Bishop Pablo Virgilio David of Kalookan, Philippines, pictured in a Feb. 15, 2019, photo, says his government’s controversial war on drugs is really a war against the country’s poor. Bishop David also serves as vice president of the bishops’ conference and has become the principal target of President Rodrigo Duterte’s angry outbursts at the church. (Photo Catholic News Service/Paul Jeffrey)

(Crux) – After defending his mother from an attack by President Rodrigo Duterte, a bishop in the Philippines had his Facebook profile temporarily suspended.

Bishop Pablo Virgilio David of Kalookan has been a long-time critic of the president’s brutal campaign against the drug trade, which human rights groups say has led to thousands of extra-judicial killings.

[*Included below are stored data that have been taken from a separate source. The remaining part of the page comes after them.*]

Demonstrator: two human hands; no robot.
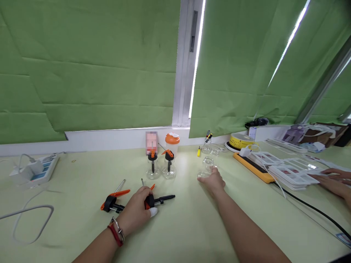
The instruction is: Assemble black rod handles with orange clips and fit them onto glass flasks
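Observation:
My left hand (139, 206) is closed around a black and orange pump top (150, 201) low over the table, its black nozzle pointing right. Another black and orange pump top (111, 202) lies just left of that hand. My right hand (212, 180) grips a clear glass bottle (207, 167) without a top, which stands on the table. Between and behind the hands, two glass bottles (153, 171) (169, 171) stand upright side by side, each with a black and orange top on.
Behind the bottles is an orange-lidded cup (172, 142). A power strip (45, 170) and cable are at left. To the right lie an orange bar (253, 168), white trays (287, 173) and a yellow round container (241, 140). Another person's hands (333, 180) rest at far right.

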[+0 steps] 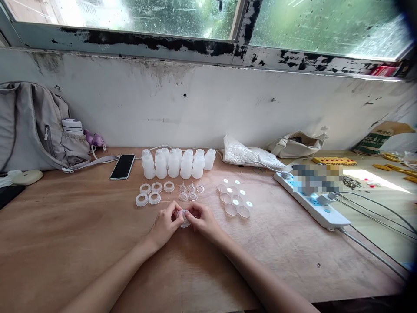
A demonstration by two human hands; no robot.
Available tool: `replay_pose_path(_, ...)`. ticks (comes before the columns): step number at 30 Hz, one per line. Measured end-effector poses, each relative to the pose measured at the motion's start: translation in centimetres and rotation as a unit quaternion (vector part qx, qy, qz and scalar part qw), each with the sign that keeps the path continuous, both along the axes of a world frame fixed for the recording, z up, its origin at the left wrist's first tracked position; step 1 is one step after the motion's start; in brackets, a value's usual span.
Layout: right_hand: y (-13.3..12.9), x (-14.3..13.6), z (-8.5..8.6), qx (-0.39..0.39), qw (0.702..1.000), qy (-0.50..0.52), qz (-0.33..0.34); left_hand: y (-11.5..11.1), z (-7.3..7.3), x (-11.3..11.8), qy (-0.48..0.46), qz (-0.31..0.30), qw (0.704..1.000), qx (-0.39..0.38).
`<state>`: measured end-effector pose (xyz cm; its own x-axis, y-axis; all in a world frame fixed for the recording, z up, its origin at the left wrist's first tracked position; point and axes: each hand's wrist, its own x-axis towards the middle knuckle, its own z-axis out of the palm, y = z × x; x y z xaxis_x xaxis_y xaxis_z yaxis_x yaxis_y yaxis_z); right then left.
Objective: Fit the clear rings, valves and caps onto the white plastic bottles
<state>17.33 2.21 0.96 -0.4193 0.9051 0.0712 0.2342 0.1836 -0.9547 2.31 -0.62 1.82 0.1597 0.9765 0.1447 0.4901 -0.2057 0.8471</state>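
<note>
Over a wooden table (81, 226) below windows (182, 19), hands (165, 222) hold clear plastic (185, 224).

We observe two bare limbs: the left forearm (125, 264) terminates in the left hand (166, 222), and the right forearm (252, 265) terminates in the right hand (204, 221). We note that each forearm is slim, smooth in outline and uncovered along its full visible length, tapering to a narrow, bare wrist (152, 242). We find both hands likewise bare, with slender fingers (172, 208); finer detail there is too small to tell.
</note>
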Motion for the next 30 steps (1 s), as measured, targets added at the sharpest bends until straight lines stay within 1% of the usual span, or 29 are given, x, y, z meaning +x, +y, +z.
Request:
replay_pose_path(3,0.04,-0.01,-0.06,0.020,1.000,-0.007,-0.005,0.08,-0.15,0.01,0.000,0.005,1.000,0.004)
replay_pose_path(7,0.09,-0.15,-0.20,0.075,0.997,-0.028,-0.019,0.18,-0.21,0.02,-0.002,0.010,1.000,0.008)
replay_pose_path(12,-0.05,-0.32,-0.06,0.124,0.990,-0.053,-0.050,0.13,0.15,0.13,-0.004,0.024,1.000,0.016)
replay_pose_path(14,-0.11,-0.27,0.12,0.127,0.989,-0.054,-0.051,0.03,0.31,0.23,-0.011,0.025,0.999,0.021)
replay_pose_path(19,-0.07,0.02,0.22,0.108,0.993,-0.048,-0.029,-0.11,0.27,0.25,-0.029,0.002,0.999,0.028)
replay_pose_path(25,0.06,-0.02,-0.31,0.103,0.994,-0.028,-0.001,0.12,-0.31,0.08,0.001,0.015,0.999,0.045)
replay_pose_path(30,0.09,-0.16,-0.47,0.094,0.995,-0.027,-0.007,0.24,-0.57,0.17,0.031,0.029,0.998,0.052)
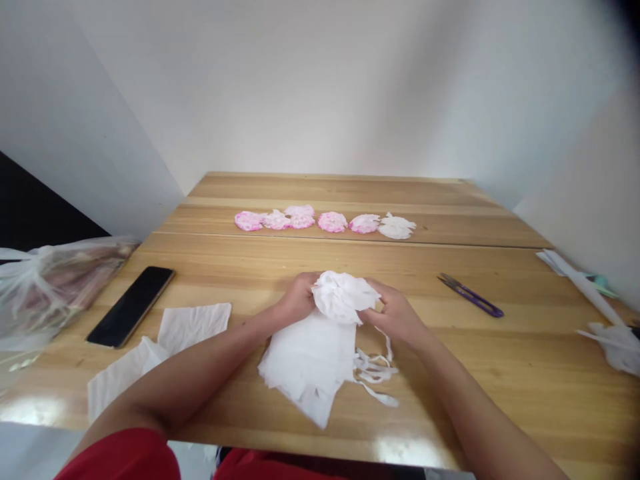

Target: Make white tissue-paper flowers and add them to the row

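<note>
Between my two hands is a white tissue-paper flower, ruffled and round, held above the table. My left hand grips its left edge, with the fingertips hidden behind the petals. On the other side my right hand pinches the right edge between thumb and fingers. Below the flower lies a stack of white tissue sheets with uneven edges. Thin white paper strips lie in a loose tangle to the right of that stack.
Several pink-tinged paper flowers and a white one form a row at the back. Purple thread snips lie to the right. At left are a black phone, loose tissue sheets and a plastic bag. White scraps sit far right.
</note>
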### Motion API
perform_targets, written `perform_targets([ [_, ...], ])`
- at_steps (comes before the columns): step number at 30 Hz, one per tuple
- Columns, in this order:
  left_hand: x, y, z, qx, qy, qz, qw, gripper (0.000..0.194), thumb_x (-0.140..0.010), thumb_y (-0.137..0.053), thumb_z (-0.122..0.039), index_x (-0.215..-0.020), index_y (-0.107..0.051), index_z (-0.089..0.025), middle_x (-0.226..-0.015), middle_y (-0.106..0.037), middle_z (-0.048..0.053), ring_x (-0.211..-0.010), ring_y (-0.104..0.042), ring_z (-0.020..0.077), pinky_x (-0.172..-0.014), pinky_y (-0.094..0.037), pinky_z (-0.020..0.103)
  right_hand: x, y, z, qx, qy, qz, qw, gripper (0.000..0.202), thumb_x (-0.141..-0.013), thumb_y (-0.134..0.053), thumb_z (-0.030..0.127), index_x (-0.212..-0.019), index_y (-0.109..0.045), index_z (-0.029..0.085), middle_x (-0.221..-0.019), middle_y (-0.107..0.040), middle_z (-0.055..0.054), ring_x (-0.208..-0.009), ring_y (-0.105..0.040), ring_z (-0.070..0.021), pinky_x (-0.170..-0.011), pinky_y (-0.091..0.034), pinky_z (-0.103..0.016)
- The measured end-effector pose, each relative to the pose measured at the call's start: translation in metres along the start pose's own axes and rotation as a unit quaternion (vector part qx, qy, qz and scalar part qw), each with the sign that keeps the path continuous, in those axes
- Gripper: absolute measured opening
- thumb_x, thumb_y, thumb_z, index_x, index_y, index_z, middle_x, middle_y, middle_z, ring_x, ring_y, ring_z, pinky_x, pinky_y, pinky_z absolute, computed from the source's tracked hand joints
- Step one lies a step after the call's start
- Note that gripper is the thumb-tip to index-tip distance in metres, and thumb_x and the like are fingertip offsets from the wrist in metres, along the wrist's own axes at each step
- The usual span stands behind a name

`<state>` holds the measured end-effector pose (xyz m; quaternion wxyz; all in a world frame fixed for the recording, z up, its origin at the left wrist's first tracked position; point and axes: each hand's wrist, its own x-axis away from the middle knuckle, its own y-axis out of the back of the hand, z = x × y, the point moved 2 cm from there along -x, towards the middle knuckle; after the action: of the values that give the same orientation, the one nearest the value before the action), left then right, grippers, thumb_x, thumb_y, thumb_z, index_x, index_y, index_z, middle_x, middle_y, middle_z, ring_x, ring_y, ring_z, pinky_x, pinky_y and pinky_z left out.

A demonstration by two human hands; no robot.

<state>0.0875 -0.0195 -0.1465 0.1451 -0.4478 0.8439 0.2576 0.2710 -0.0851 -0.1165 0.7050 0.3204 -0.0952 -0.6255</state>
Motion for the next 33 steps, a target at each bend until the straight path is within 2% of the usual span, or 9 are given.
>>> perform_targets([
  [4, 0.003, -0.002, 0.0, -0.008, -0.01, 0.007, 1.0, 0.024, -0.08, -0.065, -0.031, -0.063, -0.061, -0.014, -0.069, -0.07, 0.006, -0.064, -0.065, 0.0172, -0.061, -0.051, 0.025, 0.003, -0.007, 0.0, 0.016, 0.046, -0.003, 0.999, 0.022, -0.076, -0.057, 0.016, -0.093, -0.07, 0.022, -0.092, -0.072, -0.005, -0.083, -0.066, -0.0198, -0.076, -0.051, -0.03],
  [10, 0.004, -0.004, 0.001, 0.008, -0.011, 0.001, 1.0, 0.019, -0.077, -0.068, -0.027, -0.065, -0.066, -0.012, -0.073, -0.074, 0.008, -0.067, -0.069, 0.0191, -0.06, -0.052, 0.025, 0.006, -0.009, -0.004, 0.035, 0.026, -0.069, 0.997, 0.006, -0.077, -0.06, 0.022, -0.077, -0.066, 0.022, -0.081, -0.07, -0.003, -0.08, -0.066, -0.0216, -0.072, -0.051, -0.03],
  [16, 0.002, -0.002, 0.003, 0.066, 0.027, -0.009, 0.997, 0.024, -0.072, -0.076, -0.036, -0.07, -0.07, -0.013, -0.076, -0.075, 0.007, -0.073, -0.07, 0.0205, -0.065, -0.054, 0.026, 0.005, -0.008, 0.0, 0.044, 0.046, -0.067, 0.996, 0.019, -0.073, -0.058, 0.016, -0.087, -0.068, 0.023, -0.088, -0.072, -0.004, -0.082, -0.066, -0.0216, -0.071, -0.051, -0.03],
  [19, 0.001, -0.002, 0.003, 0.061, 0.02, -0.006, 0.998, 0.03, -0.074, -0.074, -0.038, -0.063, -0.065, -0.012, -0.068, -0.071, 0.005, -0.064, -0.066, 0.0171, -0.06, -0.051, 0.023, 0.004, -0.005, 0.003, 0.036, 0.067, -0.069, 0.995, 0.016, -0.079, -0.056, 0.017, -0.086, -0.07, 0.022, -0.086, -0.072, -0.004, -0.078, -0.066, -0.0199, -0.071, -0.051, -0.03],
  [21, 0.001, -0.001, 0.002, 0.058, 0.007, 0.0, 0.998, 0.029, -0.075, -0.073, -0.037, -0.063, -0.065, -0.012, -0.069, -0.071, 0.006, -0.064, -0.065, 0.0164, -0.059, -0.05, 0.023, 0.004, -0.001, 0.004, 0.041, 0.074, -0.068, 0.994, 0.021, -0.081, -0.054, 0.016, -0.092, -0.071, 0.023, -0.089, -0.073, -0.004, -0.079, -0.067, -0.0193, -0.073, -0.052, -0.031],
  [24, 0.0, 0.001, 0.001, 0.062, -0.009, 0.001, 0.998, 0.024, -0.078, -0.072, -0.036, -0.081, -0.072, -0.013, -0.084, -0.075, 0.01, -0.075, -0.069, 0.0185, -0.067, -0.052, 0.025, 0.004, 0.009, 0.003, 0.051, 0.043, -0.079, 0.995, 0.033, -0.081, -0.053, 0.015, -0.108, -0.069, 0.024, -0.097, -0.074, -0.004, -0.088, -0.067, -0.0194, -0.08, -0.052, -0.031],
  [27, -0.001, 0.003, 0.0, 0.048, -0.028, 0.001, 0.998, 0.029, -0.082, -0.069, -0.038, -0.098, -0.074, -0.014, -0.095, -0.076, 0.012, -0.083, -0.071, 0.0195, -0.074, -0.052, 0.027, 0.007, 0.018, 0.002, 0.033, 0.022, -0.101, 0.994, 0.035, -0.089, -0.05, 0.022, -0.122, -0.063, 0.025, -0.104, -0.072, -0.005, -0.093, -0.067, -0.0198, -0.085, -0.052, -0.034],
  [30, -0.001, 0.004, -0.001, 0.011, -0.059, 0.0, 0.998, 0.03, -0.084, -0.067, -0.038, -0.101, -0.073, -0.014, -0.094, -0.076, 0.013, -0.083, -0.07, 0.0193, -0.075, -0.051, 0.027, 0.01, 0.021, 0.006, 0.022, 0.09, -0.102, 0.991, 0.038, -0.093, -0.051, 0.034, -0.13, -0.057, 0.026, -0.115, -0.069, -0.008, -0.107, -0.063, -0.024, -0.094, -0.049, -0.04],
  [33, 0.0, 0.005, -0.002, -0.025, -0.068, 0.011, 0.997, 0.03, -0.084, -0.066, -0.039, -0.1, -0.073, -0.015, -0.092, -0.075, 0.013, -0.082, -0.069, 0.0194, -0.075, -0.05, 0.028, 0.009, 0.019, 0.015, 0.064, 0.166, -0.108, 0.978, 0.044, -0.086, -0.064, 0.039, -0.128, -0.058, 0.026, -0.119, -0.067, -0.009, -0.114, -0.059, -0.0277, -0.098, -0.046, -0.045],
])
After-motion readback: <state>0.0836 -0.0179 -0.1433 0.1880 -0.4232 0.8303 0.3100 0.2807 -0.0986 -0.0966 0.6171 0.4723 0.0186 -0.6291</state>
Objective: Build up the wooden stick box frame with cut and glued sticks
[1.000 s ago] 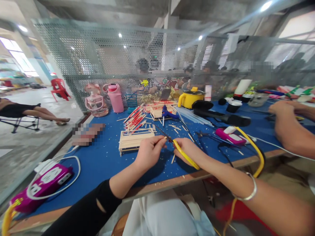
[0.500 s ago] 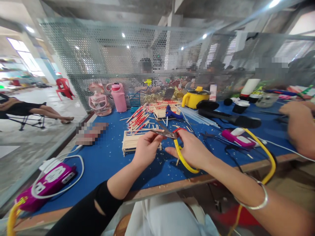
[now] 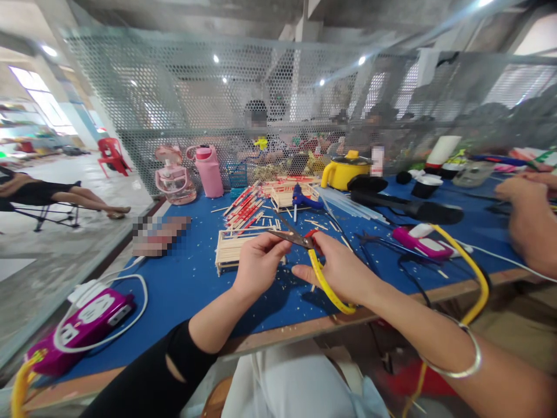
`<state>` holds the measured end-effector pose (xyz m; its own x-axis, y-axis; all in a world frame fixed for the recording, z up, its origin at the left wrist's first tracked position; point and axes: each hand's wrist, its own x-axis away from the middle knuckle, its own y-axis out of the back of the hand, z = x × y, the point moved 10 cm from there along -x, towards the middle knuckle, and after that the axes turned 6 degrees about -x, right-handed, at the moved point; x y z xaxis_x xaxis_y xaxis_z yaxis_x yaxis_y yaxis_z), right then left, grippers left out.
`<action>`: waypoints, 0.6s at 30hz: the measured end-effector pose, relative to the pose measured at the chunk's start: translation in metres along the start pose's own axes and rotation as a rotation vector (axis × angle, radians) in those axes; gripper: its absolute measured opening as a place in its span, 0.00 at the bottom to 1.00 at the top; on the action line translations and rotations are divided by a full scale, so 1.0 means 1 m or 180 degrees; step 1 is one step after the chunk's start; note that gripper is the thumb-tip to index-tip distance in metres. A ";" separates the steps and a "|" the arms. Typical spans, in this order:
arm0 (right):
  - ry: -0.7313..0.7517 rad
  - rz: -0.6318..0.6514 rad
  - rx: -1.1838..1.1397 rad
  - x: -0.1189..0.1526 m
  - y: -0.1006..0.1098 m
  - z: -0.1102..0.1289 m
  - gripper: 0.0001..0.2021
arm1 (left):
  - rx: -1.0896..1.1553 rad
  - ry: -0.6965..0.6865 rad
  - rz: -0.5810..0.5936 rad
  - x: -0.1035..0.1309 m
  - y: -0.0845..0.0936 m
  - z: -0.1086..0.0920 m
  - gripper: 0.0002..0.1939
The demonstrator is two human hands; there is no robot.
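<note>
My right hand [image 3: 342,264] is closed around the scissors [image 3: 299,238], which have one yellow-wrapped handle loop and some red at the other. Their blades point left, across the fingertips of my left hand [image 3: 260,261]. That left hand is pinched, and what lies between its fingers is too small or hidden to make out. Just behind and left of it, a small rack of pale wooden sticks [image 3: 230,249] stands on the blue table [image 3: 183,302]. A second stick frame [image 3: 282,200] sits farther back, beside a blue glue gun [image 3: 304,200].
Red-and-white wrapped sticks [image 3: 243,209] lie in a pile behind the rack. Pink bottle [image 3: 209,171], clear bottle [image 3: 174,180] and yellow pot [image 3: 346,171] line the mesh partition [image 3: 183,98]. Purple power strips [image 3: 82,328] with cords lie left and right. Another person's hand [image 3: 528,203] is at right.
The scissors' yellow handle has shifted slightly to the right and down with my right hand. My left hand keeps its pinch in nearly the same place.
</note>
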<state>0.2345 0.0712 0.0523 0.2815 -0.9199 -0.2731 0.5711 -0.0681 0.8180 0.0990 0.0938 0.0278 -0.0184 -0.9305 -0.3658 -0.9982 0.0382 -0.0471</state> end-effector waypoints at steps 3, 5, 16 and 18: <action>0.0062 -0.0152 0.0086 0.002 0.001 0.000 0.20 | -0.0075 0.0029 -0.0065 0.002 0.000 -0.001 0.04; 0.0090 -0.0393 0.0301 0.003 0.005 0.000 0.21 | -0.0140 0.0054 -0.0128 0.003 0.002 -0.002 0.04; 0.0036 -0.0314 0.0089 0.004 0.003 0.004 0.19 | -0.0103 -0.0079 -0.0231 0.005 0.004 -0.004 0.04; -0.0006 -0.0196 -0.0107 0.004 -0.001 0.004 0.19 | -0.0061 -0.0103 -0.0236 0.005 0.004 -0.006 0.05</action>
<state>0.2317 0.0658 0.0527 0.2436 -0.9151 -0.3213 0.6130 -0.1114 0.7822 0.0947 0.0872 0.0314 0.0573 -0.9182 -0.3919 -0.9976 -0.0377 -0.0575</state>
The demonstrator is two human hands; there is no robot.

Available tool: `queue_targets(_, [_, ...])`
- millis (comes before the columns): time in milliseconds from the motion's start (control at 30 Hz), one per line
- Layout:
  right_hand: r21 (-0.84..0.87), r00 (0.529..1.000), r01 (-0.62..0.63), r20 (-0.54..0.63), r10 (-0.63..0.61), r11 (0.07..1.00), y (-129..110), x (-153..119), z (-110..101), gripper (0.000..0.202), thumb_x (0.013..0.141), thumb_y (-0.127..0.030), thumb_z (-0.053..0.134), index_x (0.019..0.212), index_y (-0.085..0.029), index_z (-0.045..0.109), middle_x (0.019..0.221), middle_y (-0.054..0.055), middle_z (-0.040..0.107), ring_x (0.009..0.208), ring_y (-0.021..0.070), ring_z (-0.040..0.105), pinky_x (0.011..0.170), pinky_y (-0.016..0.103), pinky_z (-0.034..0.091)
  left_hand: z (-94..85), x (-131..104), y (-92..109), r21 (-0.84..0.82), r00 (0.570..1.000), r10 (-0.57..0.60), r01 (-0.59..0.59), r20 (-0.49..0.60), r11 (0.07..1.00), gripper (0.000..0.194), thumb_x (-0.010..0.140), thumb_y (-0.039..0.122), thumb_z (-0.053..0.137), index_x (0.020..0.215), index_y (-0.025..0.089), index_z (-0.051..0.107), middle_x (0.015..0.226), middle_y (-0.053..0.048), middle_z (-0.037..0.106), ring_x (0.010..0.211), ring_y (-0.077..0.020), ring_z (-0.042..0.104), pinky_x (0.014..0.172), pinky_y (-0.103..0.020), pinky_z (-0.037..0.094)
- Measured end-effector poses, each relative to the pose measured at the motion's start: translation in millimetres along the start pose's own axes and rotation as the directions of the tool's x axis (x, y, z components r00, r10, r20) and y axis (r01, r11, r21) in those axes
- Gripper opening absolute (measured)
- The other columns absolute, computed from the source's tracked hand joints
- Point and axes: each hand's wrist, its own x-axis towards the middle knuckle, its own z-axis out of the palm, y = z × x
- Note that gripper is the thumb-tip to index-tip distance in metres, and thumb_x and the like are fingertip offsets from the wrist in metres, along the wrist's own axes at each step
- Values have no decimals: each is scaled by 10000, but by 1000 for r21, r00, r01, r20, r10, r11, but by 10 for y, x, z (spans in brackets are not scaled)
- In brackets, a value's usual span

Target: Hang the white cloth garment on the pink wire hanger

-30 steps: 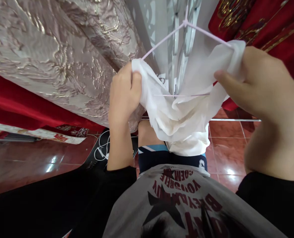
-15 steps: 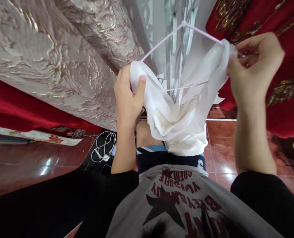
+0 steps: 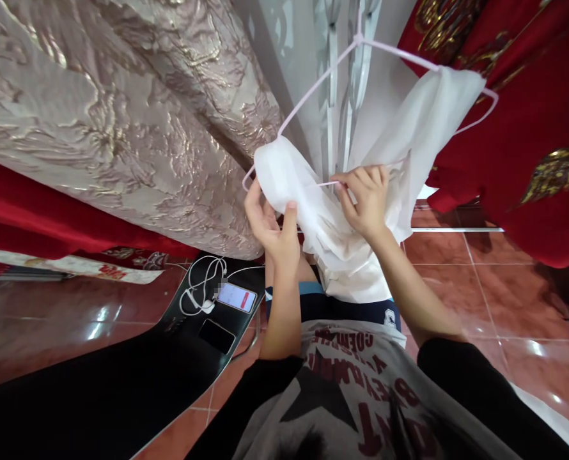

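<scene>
A white garment (image 3: 308, 204) hangs on a thin pale pink clothes hanger (image 3: 319, 83), one part draped over each shoulder, its lower folds bunched over my lap. My left hand (image 3: 277, 227) grips the garment near the hanger's left end, thumb in front and fingers mostly behind the fabric. In front of the cloth, my right hand (image 3: 365, 197) is closed in a pinch at the hanger's lower bar. The hanger's right tip sticks out past the fabric.
A pale pink embossed gown (image 3: 121, 121) hangs on the left, and red garments (image 3: 534, 140) with gold trim on the right. Behind the hanger stands a grey metal frame (image 3: 331, 96). Two phones, one lit (image 3: 236, 298), and a white cable (image 3: 188, 299) lie on a black seat (image 3: 135, 364).
My right hand has let go of the garment's right shoulder and moved down and left to the hanger's lower bar. My left hand has shifted slightly down and right. Both hanger ends now show.
</scene>
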Motion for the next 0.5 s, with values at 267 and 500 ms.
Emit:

Duterte has often singled out the bishop for criticism, even threatening him with decapitation last November, and insinuating he was a drug user that stole from the collection plate. Bishop David later confirmed he had received anonymous death threats after the president’s remarks.

On April 2, the president called Bishop David a “son of a whore” – a common epitaph from Duterte, which he has also used in the past to describe Pope Francis and Barack Obama.

“That David, he does nothing but complain,” the president said. “You know if you are a priest and you want to criticize me – David you better listen you son of a whore – step outside the pulpit. Do not use your religion.”

The next day, Bishop David posted a tribute to his mother Bienvenida Siongco David, who died in 2000, on his personal Facebook profile.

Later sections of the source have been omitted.